§ **EXERCISE BRIEF**: Count every line in the data below that includes "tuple", and give only the result.

§ **GIVEN ENTRIES**:
++++++

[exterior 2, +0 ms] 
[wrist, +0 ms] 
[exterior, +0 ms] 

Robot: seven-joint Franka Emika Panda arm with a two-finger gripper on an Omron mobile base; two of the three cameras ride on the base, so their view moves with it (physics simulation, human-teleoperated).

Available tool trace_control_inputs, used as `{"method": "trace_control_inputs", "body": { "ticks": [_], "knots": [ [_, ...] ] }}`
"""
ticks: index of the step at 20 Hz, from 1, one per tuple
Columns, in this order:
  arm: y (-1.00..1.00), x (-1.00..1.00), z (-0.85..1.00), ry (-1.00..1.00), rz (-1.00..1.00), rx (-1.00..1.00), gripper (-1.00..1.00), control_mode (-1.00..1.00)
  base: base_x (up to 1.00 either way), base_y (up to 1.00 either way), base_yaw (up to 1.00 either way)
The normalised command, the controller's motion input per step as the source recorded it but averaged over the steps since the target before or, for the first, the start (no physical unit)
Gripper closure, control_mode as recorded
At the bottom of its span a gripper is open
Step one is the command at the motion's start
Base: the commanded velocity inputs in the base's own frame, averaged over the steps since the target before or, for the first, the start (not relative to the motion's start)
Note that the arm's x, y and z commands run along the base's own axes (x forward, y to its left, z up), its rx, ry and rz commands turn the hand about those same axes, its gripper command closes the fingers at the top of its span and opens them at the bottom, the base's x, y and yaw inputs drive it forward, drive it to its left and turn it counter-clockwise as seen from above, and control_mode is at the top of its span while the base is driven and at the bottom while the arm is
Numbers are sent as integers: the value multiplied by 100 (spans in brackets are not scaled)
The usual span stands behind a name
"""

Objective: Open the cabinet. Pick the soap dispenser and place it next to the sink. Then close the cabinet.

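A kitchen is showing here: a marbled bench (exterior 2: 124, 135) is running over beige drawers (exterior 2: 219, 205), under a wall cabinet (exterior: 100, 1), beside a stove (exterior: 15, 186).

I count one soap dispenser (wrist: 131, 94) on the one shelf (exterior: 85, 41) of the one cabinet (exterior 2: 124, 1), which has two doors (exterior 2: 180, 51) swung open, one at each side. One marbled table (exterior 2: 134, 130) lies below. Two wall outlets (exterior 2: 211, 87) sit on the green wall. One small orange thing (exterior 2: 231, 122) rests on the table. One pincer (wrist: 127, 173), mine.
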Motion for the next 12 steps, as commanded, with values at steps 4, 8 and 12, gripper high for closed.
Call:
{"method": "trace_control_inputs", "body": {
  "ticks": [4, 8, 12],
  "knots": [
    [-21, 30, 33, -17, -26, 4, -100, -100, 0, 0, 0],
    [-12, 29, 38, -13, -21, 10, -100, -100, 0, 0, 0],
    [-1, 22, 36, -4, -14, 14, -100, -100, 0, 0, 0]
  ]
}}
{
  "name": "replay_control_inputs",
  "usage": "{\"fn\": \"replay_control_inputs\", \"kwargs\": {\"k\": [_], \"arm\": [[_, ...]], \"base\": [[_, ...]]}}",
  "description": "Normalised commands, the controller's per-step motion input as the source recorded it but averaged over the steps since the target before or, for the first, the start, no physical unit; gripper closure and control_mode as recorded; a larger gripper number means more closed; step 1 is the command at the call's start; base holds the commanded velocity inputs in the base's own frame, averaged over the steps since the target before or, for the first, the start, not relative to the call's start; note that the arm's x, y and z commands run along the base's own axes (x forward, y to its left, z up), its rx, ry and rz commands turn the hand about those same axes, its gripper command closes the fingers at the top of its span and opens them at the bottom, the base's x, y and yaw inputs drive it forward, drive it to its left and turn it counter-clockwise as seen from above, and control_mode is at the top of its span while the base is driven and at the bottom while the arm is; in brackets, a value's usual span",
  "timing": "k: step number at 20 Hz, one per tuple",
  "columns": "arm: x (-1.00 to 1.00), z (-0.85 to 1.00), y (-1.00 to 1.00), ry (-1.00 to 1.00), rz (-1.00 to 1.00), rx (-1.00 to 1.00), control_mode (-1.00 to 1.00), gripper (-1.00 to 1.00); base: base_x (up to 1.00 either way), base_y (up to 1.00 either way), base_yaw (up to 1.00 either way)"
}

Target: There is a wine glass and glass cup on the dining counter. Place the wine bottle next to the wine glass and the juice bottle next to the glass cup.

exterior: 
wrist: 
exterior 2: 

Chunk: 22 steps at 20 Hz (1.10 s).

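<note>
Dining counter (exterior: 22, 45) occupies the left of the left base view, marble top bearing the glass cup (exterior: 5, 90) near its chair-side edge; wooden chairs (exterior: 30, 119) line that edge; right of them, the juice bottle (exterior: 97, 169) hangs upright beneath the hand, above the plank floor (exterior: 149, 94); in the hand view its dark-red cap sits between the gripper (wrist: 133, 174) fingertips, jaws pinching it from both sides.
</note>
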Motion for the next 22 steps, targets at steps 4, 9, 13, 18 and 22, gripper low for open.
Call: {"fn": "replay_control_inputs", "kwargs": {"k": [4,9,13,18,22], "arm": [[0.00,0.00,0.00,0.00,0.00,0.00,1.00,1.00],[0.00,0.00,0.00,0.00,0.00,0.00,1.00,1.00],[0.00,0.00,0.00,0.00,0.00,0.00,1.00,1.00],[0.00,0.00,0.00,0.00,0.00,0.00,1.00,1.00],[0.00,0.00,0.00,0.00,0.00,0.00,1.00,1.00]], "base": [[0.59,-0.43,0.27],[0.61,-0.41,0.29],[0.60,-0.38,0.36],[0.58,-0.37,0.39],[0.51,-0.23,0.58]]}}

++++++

§ **OUTPUT OF THE EXERCISE**: 2